### Exercise goal
The answer must consist of every line in the records that contains the word "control".

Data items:

........

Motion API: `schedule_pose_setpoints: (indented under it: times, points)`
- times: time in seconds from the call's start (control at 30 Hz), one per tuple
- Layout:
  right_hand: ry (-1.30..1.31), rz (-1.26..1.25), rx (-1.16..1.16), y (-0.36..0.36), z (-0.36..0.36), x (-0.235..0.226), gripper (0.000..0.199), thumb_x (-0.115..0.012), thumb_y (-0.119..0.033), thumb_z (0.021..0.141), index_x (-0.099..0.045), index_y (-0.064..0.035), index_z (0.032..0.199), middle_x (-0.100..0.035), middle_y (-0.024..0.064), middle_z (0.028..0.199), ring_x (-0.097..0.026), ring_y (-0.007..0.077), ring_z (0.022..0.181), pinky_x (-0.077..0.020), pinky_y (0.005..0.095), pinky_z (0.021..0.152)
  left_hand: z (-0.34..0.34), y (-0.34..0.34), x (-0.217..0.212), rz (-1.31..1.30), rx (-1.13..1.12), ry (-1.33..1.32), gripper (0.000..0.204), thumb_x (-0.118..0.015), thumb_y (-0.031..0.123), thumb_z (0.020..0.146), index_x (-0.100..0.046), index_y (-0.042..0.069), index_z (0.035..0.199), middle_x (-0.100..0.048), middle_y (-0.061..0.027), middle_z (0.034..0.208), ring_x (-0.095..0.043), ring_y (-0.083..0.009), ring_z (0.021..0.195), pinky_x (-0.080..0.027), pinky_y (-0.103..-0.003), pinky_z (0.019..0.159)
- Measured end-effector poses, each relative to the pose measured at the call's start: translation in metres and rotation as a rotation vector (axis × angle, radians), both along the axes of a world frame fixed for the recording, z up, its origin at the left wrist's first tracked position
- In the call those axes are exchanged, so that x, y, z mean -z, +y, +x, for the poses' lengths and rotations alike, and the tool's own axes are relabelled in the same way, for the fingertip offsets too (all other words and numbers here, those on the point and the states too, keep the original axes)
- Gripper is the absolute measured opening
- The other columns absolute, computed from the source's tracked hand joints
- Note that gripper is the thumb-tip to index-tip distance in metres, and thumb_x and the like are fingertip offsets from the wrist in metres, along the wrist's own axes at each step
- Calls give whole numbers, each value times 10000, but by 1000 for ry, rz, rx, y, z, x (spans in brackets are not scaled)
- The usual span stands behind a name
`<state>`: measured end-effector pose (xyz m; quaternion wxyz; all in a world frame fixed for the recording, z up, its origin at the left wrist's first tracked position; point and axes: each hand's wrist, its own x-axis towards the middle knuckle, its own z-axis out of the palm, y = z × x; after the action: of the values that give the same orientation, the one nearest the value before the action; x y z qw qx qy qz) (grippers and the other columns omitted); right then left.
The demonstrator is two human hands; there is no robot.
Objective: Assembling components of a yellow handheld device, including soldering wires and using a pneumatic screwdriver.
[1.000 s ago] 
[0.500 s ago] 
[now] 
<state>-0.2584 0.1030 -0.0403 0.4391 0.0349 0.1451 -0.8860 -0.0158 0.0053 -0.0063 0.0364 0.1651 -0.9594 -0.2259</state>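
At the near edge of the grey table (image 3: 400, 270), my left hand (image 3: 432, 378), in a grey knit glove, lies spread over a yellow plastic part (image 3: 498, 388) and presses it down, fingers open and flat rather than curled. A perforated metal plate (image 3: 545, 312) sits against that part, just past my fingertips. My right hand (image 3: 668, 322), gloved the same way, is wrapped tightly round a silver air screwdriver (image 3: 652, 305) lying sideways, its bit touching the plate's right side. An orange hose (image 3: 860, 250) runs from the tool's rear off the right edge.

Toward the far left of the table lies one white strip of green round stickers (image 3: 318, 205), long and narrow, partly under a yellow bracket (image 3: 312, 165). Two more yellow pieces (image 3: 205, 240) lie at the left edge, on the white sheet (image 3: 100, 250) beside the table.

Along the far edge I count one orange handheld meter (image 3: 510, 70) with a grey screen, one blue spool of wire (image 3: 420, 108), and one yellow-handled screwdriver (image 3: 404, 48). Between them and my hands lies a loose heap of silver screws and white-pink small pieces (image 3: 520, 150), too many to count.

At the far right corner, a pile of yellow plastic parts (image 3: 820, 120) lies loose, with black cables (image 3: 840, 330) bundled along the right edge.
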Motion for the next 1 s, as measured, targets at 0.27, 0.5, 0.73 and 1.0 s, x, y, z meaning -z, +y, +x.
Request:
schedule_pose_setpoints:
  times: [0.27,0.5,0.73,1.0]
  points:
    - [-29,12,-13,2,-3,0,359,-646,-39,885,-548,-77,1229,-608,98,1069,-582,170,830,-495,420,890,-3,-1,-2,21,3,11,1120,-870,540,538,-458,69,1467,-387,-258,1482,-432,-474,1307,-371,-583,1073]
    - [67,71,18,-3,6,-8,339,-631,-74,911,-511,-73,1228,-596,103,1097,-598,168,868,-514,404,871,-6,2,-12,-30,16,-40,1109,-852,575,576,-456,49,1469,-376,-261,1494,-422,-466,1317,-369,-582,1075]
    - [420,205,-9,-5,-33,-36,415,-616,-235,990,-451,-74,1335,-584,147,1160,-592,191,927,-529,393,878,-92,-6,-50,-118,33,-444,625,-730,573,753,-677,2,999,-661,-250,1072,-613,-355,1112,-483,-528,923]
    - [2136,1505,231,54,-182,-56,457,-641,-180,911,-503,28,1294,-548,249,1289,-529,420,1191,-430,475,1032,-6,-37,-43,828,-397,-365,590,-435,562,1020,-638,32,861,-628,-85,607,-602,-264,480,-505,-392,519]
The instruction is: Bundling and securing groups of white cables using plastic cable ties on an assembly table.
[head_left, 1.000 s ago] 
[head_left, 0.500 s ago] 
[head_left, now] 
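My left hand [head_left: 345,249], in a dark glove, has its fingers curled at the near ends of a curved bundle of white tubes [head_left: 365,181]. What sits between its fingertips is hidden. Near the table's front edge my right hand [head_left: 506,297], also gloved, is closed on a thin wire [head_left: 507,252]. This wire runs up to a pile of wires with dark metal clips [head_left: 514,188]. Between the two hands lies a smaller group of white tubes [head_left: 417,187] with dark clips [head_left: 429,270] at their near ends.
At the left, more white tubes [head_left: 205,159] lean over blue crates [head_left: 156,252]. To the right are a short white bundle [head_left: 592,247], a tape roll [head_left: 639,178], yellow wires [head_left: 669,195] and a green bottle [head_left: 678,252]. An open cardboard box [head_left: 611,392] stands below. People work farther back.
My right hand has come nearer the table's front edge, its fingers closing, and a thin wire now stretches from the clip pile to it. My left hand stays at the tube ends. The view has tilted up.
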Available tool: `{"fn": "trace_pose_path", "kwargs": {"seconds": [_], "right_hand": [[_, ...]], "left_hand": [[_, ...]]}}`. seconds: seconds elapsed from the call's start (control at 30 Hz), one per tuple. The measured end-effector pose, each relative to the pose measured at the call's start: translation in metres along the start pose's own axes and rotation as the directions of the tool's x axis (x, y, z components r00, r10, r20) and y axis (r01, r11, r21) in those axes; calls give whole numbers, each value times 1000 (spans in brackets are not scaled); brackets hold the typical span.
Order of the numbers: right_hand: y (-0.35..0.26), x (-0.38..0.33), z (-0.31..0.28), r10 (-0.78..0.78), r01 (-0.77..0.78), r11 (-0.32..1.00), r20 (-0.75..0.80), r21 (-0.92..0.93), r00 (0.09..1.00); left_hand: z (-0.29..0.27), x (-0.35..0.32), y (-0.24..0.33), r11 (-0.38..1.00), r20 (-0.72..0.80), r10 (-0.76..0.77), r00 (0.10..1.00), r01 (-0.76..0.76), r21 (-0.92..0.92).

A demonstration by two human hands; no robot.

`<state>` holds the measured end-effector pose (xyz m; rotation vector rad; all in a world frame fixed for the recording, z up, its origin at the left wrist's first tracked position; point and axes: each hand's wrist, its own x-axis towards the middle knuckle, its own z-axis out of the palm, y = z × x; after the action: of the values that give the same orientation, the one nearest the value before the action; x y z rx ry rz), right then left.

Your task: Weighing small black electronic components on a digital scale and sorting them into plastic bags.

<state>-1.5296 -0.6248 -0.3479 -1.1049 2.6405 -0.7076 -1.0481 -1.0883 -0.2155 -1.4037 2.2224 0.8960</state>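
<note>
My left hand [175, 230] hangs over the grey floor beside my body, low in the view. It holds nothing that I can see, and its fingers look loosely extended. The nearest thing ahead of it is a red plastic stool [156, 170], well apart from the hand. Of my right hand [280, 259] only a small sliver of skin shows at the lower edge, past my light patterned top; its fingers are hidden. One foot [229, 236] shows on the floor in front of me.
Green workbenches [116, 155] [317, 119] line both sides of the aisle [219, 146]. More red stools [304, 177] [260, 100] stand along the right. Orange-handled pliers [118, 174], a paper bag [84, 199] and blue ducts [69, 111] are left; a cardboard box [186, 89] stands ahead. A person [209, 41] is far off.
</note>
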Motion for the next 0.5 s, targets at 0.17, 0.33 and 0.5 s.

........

### Result below
- times: time in seconds from the call's start (control at 30 Hz), one per tuple
Available tool: `{"fn": "trace_pose_path", "kwargs": {"seconds": [_], "right_hand": [[_, ...]], "left_hand": [[_, ...]]}}`. seconds: seconds elapsed from the call's start (control at 30 Hz), one per tuple. The measured end-effector pose, each relative to the pose measured at the call's start: translation in metres along the start pose's own axes and rotation as the directions of the tool's x axis (x, y, z components r00, r10, r20) and y axis (r01, r11, r21) in those axes; calls give whole numbers, each value times 1000 (spans in brackets are not scaled); brackets hold the typical span.

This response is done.